The Serpent Tongue coverAs its subtitle A Workbook of English Qaballa suggests, this compact tome from Jake Stratton-Kent is a work detailing a system of English qabalah, both as a type of gematria and as a hands-on system of magic. By English Qaballa we mean a variation of conventional qabalah but one in which the English letters of the alphabet, rather than Hebrew, are assigned numeric values. Though he is enigmatically low on details, Stratton-Kent describes this system as having been discovered by a here-unnamed magical group in November 1976. The group had previously ritualised their intention to do so and details of theirs discovery were published in five issues of The New Equinox / British Journal of Magick. It provided a fulfilment to the promise made in Liber AL vel legis, verse 2:55: “Thou shalt obtain the order & value of the English Alphabet, thou shalt find new symbols to attribute them unto.”

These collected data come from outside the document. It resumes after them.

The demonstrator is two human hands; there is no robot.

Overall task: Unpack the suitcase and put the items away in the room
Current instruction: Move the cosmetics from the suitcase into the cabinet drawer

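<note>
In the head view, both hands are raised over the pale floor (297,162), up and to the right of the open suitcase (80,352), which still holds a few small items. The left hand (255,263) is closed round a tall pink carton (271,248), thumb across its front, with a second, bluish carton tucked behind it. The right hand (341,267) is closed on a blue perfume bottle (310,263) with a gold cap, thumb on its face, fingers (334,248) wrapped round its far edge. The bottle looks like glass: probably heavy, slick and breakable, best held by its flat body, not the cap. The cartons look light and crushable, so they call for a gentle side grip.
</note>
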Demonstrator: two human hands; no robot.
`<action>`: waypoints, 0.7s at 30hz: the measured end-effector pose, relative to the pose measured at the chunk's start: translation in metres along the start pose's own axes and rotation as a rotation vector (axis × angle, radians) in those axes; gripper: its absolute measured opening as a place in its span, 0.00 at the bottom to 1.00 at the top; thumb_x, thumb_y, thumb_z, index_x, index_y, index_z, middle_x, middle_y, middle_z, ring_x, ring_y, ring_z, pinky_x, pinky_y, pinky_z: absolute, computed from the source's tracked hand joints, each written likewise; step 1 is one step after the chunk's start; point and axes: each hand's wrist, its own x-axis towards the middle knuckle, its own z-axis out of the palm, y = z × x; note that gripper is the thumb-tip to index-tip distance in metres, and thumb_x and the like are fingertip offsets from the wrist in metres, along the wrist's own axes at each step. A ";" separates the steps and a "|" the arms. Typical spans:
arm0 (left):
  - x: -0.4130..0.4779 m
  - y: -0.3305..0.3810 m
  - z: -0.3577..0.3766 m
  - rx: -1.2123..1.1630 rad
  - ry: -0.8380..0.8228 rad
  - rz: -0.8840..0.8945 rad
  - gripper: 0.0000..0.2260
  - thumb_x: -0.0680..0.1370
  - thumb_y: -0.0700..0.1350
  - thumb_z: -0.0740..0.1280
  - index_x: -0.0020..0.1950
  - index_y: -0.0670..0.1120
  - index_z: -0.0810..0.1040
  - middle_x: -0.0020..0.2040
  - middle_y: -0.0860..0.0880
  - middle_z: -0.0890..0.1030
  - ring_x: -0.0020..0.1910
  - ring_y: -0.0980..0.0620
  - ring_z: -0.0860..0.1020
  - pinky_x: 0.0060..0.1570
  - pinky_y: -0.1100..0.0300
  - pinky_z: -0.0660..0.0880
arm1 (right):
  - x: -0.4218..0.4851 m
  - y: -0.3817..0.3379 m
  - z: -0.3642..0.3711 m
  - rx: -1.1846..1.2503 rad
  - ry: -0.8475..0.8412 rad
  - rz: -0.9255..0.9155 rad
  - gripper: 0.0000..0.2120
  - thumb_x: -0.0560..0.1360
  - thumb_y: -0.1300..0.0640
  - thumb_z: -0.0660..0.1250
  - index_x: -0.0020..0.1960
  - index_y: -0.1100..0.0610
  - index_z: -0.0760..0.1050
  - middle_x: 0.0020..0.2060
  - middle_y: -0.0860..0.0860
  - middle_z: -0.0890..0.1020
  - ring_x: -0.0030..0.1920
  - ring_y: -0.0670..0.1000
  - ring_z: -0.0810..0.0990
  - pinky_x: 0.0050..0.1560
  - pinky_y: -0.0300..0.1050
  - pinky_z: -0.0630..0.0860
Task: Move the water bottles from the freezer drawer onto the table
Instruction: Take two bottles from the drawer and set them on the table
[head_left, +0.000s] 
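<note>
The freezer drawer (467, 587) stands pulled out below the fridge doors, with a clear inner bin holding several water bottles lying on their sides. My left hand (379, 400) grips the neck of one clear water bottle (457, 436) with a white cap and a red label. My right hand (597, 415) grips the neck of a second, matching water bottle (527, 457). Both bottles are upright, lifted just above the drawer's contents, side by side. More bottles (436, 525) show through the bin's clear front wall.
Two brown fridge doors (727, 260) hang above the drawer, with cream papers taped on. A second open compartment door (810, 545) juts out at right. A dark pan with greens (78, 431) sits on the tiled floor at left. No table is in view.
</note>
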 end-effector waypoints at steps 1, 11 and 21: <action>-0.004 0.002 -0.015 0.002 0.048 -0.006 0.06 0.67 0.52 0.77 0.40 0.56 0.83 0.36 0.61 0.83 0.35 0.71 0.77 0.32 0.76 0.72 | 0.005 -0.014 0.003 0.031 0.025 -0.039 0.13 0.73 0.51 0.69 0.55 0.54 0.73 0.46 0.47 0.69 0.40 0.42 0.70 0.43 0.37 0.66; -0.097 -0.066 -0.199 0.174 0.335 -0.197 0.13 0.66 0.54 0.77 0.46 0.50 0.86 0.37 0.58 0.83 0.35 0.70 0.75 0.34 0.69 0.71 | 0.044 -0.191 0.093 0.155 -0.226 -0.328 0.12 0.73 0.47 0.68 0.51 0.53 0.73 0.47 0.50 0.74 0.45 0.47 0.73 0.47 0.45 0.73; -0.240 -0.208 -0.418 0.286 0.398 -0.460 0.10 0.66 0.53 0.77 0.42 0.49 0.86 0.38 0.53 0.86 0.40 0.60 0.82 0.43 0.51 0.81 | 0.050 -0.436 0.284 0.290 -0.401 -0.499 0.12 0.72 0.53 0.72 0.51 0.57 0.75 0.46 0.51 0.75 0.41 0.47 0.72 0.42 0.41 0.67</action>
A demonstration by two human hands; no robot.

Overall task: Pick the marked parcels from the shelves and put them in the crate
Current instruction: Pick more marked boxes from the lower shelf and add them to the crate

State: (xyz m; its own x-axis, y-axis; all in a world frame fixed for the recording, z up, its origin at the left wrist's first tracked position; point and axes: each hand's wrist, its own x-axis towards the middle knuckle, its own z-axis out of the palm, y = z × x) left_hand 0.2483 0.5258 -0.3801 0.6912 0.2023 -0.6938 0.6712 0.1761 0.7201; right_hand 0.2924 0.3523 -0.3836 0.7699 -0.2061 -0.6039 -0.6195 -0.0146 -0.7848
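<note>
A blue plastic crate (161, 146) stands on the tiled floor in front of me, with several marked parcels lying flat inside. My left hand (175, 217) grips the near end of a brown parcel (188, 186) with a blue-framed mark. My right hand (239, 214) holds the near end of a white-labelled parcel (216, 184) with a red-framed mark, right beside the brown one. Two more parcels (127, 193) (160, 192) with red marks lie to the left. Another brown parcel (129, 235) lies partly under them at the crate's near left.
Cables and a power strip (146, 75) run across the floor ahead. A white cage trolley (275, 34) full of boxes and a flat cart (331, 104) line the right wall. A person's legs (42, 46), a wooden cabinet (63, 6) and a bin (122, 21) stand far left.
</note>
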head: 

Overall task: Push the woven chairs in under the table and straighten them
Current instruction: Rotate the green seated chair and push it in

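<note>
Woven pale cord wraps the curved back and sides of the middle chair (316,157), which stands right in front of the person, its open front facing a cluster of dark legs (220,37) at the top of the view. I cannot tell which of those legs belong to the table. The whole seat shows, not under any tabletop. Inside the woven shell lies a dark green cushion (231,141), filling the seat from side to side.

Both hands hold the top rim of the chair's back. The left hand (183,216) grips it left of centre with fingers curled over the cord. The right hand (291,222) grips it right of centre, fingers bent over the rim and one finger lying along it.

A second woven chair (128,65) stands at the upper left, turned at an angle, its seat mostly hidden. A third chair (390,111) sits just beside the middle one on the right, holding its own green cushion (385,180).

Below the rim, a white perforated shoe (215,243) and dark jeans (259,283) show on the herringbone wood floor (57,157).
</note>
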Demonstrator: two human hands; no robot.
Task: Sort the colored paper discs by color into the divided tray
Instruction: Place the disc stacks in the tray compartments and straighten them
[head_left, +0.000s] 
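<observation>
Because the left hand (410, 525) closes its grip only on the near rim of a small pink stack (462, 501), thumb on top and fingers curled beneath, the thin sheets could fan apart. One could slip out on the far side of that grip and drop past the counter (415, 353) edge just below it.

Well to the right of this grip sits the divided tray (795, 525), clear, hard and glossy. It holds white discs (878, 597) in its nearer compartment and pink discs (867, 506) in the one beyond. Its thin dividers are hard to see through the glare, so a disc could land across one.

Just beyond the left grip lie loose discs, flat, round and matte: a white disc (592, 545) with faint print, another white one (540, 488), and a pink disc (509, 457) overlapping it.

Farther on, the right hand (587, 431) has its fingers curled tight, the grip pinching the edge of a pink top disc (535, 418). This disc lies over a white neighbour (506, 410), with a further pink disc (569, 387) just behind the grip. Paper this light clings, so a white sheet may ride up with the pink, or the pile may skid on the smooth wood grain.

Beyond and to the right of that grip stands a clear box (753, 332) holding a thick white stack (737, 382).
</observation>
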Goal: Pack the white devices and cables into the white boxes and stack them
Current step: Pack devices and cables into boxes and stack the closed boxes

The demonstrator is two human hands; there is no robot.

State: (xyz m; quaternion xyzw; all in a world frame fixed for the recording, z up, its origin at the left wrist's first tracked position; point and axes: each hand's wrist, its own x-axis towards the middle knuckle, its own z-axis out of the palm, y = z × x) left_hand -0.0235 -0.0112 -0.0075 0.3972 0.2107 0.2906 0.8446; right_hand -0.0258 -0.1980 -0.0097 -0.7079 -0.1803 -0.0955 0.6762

In this English Qaballa (an idiosyncratic spelling variant chosen at the time because it was otherwise not in use), the gematria doesn’t make use of a direct monoalphabetic substitution cipher, as occurs with the Mispar Hechrachi system in Hebrew. Stratton-Kent notes that this entry-level attempt proved unsatisfactory, and it, along with other dead-ends, were ritually immolated. The successful solution instead used the number 11 as a key, counting on along the alphabet at intervals of eleven and assigning the monoalphabetic substitution to this new order of letters. Thus the value 1 was associated with the letter A, 2 with L, 3 with W and then, cycling through the alphabet again, 4 with H, and so forth until all 24 values were assigned to a unique letter.

For those familiar with Stratton-Kent’s social media presence, it may be of interest to know that he writes with the same, recognisable voice. It is a voice whose tone and manner is somewhat arch and acerbic, not suffering fools gladly, and throwing in words like ‘absurd’ multiple times to refer to opinions he does not share. Conversely, though, there is a certain informality to Stratton-Kent’s tone, a pragmatism that allows him to be upfront about the vagaries and vicissitude of qabalah in particular and occultism in general.

The air of a polemic bordering on the vituperative suffuses the first section of The Serpent Tongue, a lengthy introduction in which Stratton-Kent argues against the pre-eminence given in contemporary occultism to Hebrew, especially as it pertains to qabalah. He contends that qabalah as a system is indebted to the cosmopolitan milieu that preceded its development, in particular the strain of Jewish Gnosticism seen in Merkabah mysticism, within which Greek Neoplatonism was the wielder of the greatest influence. This invective is used to argue against the primacy given to Hebrew in the Western Tradition, and to make the case that, in the words of Umberto Eco, the idea of Hebrew as the primal language from which all others descended is a ‘crusty old myth;’ – a quote that Stratton-Kent appears so enamoured with that he repeats it later.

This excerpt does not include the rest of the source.